Work instructions: Instruction for the entries that follow: retype exactly the lines from the line with "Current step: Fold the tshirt" to the line with "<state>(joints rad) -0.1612", both included, and omit all others.

Material for the task:
+++

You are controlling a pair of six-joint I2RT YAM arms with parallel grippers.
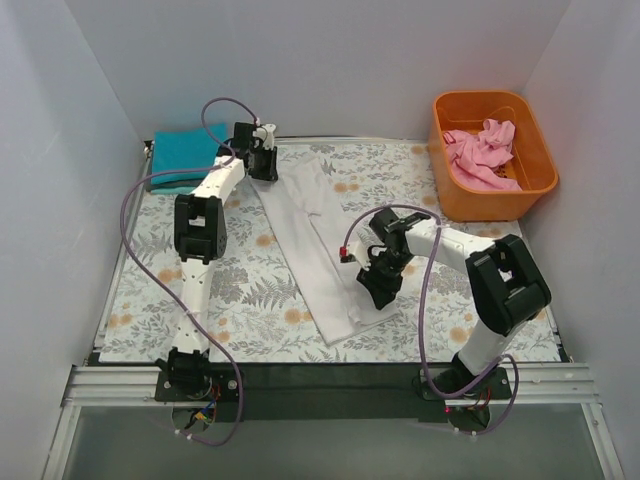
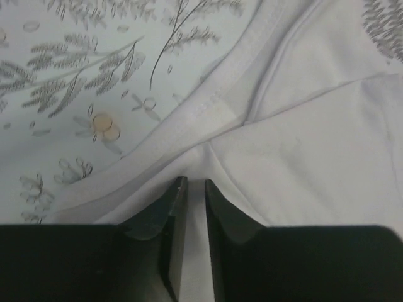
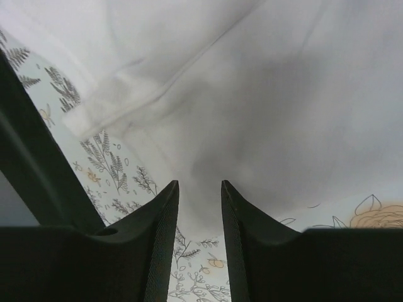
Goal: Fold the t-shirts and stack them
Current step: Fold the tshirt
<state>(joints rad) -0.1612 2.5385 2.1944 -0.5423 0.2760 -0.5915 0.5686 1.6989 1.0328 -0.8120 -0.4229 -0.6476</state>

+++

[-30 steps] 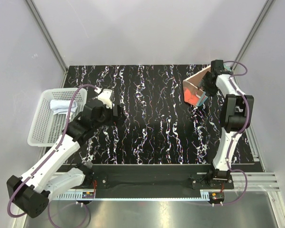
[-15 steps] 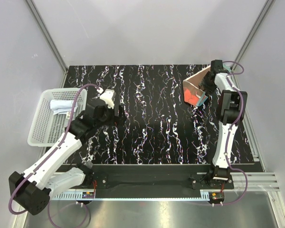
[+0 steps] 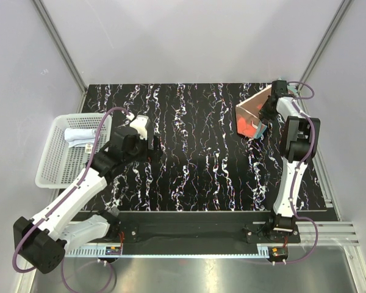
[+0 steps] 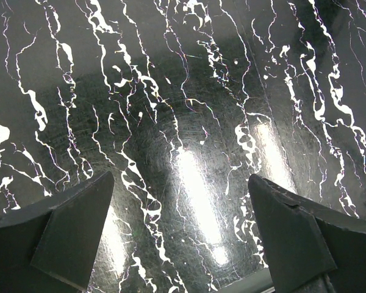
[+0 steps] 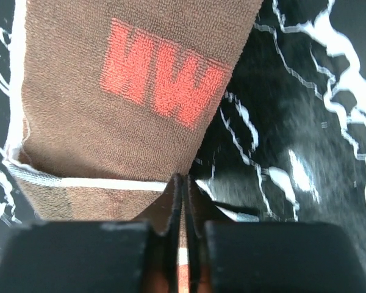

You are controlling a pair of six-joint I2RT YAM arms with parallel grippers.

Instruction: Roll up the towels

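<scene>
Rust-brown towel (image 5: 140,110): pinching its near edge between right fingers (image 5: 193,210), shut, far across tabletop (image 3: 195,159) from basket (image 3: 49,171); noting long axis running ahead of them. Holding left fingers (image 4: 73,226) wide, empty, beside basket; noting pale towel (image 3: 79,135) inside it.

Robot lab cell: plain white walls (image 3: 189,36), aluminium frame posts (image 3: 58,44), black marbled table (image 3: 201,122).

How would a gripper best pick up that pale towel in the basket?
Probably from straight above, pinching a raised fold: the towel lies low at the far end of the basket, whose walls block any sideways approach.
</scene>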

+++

Task result:
Current step: Fold the tshirt
<state>(joints rad) -0.1612 2.5385 2.1944 -0.5423 0.2760 -0.5915 0.5686 1.6989 1.0328 -0.8120 -0.4229 -0.6476</state>

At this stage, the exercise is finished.